--- START ---

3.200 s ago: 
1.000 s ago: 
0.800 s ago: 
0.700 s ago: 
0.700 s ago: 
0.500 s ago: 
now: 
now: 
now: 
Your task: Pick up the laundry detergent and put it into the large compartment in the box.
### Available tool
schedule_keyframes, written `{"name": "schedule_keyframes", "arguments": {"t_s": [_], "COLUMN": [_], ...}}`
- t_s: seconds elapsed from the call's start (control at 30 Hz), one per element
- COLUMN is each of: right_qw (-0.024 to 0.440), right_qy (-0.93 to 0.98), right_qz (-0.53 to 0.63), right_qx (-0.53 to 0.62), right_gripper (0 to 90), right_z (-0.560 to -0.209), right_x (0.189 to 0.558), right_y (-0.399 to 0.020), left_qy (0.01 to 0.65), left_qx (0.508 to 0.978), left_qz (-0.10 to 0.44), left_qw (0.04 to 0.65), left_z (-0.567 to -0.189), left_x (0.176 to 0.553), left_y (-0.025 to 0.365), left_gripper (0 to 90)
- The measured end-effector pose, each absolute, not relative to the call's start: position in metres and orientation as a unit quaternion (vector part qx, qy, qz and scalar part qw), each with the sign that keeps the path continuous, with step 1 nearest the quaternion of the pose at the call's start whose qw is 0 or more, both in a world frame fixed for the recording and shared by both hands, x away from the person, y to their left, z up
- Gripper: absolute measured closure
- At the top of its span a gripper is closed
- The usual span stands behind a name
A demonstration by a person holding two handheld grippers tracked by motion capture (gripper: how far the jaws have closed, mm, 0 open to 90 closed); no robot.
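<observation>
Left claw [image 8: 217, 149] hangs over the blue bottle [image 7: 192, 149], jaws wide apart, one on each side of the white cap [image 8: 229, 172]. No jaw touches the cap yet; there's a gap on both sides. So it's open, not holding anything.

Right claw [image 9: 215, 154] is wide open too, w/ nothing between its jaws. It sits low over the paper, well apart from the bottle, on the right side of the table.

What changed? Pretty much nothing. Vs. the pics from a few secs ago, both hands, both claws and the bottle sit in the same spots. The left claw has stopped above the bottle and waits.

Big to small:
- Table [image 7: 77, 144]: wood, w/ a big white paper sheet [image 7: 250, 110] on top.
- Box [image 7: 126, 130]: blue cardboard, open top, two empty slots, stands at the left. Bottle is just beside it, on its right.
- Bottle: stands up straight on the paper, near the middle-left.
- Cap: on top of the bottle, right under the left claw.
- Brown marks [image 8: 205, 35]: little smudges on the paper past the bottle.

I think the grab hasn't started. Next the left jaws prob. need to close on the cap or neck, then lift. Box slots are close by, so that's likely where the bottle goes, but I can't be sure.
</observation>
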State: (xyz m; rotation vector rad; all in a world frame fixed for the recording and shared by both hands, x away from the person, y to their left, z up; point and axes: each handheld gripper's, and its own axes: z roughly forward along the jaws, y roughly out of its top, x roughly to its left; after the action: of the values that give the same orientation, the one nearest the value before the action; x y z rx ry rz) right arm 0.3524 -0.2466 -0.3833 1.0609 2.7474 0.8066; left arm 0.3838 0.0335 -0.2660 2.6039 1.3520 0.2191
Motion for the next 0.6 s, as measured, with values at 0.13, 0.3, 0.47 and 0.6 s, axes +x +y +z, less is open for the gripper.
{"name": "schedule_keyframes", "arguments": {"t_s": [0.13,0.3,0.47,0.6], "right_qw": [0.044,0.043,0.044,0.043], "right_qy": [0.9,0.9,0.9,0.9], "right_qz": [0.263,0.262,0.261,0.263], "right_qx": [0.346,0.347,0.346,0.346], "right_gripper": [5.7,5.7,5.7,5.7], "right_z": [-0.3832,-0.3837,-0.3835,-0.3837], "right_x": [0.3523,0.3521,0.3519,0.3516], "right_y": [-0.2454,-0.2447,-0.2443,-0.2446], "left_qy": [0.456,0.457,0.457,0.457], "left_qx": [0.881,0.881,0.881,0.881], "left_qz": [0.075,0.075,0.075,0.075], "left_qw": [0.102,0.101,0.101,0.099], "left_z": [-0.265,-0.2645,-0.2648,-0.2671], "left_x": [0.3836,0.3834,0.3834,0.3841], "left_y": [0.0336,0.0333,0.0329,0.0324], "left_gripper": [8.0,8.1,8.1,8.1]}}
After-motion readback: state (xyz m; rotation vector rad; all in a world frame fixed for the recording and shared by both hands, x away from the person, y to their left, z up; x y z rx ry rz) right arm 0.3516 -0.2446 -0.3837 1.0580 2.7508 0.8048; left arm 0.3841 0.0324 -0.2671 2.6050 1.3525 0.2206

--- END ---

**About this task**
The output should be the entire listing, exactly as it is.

**Result**
3.200 s ago: 
1.000 s ago: 
0.800 s ago: 
0.700 s ago: 
0.700 s ago: 
0.500 s ago: 
now: 
now: 
now: 
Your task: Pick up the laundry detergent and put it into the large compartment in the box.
### Available tool
schedule_keyframes, written `{"name": "schedule_keyframes", "arguments": {"t_s": [_], "COLUMN": [_], ...}}`
- t_s: seconds elapsed from the call's start (control at 30 Hz), one per element
- COLUMN is each of: right_qw (-0.024 to 0.440), right_qy (-0.93 to 0.98), right_qz (-0.53 to 0.63), right_qx (-0.53 to 0.62), right_gripper (0 to 90), right_z (-0.560 to -0.209), right_x (0.189 to 0.558), right_y (-0.399 to 0.020), left_qy (0.01 to 0.65), left_qx (0.508 to 0.978), left_qz (-0.10 to 0.44), left_qw (0.04 to 0.65), left_z (-0.567 to -0.189), left_x (0.176 to 0.553), left_y (-0.025 to 0.365), left_gripper (0 to 90)
- The measured end-effector pose, each absolute, not relative to the call's start: position in metres and orientation as a unit quaternion (vector part qx, qy, qz and scalar part qw), each with the sign that keeps the path continuous, with step 1 nearest the quaternion of the pose at the call's start whose qw is 0 or more, both in a world frame fixed for the recording and shared by both hands, x away from the person, y to their left, z up
- Gripper: absolute measured closure
- At the top of its span a gripper is closed
- The usual span stands behind a name
A demonstration by a person holding two handheld grippers tracked by motion capture (gripper: how far the jaws have closed, mm, 0 open to 90 closed); no robot.
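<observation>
Left claw [image 8: 217, 149] hangs over the blue bottle [image 7: 192, 149], jaws wide apart, one on each side of the white cap [image 8: 229, 172]. No jaw touches the cap yet; there's a gap on both sides. So it's open, not holding anything.

Right claw [image 9: 215, 154] is wide open too, w/ nothing between its jaws. It sits low over the paper, well apart from the bottle, on the right side of the table.

What changed? Pretty much nothing. Vs. the pics from a few secs ago, both hands, both claws and the bottle sit in the same spots. The left claw has stopped above the bottle and waits.

Big to small:
- Table [image 7: 77, 144]: wood, w/ a big white paper sheet [image 7: 250, 110] on top.
- Box [image 7: 126, 130]: blue cardboard, open top, two empty slots, stands at the left. Bottle is just beside it, on its right.
- Bottle: stands up straight on the paper, near the middle-left.
- Cap: on top of the bottle, right under the left claw.
- Brown marks [image 8: 205, 35]: little smudges on the paper past the bottle.

I think the grab hasn't started. Next the left jaws prob. need to close on the cap or neck, then lift. Box slots are close by, so that's likely where the bottle goes, but I can't be sure.
</observation>
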State: (xyz m; rotation vector rad; all in a world frame fixed for the recording and shared by both hands, x away from the person, y to their left, z up; point and axes: each handheld gripper's, and its own axes: z roughly forward along the jaws, y roughly out of its top, x roughly to its left; after the action: of the values that give the same orientation, the one nearest the value before the action; x y z rx ry rz) right arm 0.3524 -0.2466 -0.3833 1.0609 2.7474 0.8066; left arm 0.3838 0.0335 -0.2660 2.6039 1.3520 0.2191
Motion for the next 0.6 s, as measured, with values at 0.13, 0.3, 0.47 and 0.6 s, axes +x +y +z, less is open for the gripper.
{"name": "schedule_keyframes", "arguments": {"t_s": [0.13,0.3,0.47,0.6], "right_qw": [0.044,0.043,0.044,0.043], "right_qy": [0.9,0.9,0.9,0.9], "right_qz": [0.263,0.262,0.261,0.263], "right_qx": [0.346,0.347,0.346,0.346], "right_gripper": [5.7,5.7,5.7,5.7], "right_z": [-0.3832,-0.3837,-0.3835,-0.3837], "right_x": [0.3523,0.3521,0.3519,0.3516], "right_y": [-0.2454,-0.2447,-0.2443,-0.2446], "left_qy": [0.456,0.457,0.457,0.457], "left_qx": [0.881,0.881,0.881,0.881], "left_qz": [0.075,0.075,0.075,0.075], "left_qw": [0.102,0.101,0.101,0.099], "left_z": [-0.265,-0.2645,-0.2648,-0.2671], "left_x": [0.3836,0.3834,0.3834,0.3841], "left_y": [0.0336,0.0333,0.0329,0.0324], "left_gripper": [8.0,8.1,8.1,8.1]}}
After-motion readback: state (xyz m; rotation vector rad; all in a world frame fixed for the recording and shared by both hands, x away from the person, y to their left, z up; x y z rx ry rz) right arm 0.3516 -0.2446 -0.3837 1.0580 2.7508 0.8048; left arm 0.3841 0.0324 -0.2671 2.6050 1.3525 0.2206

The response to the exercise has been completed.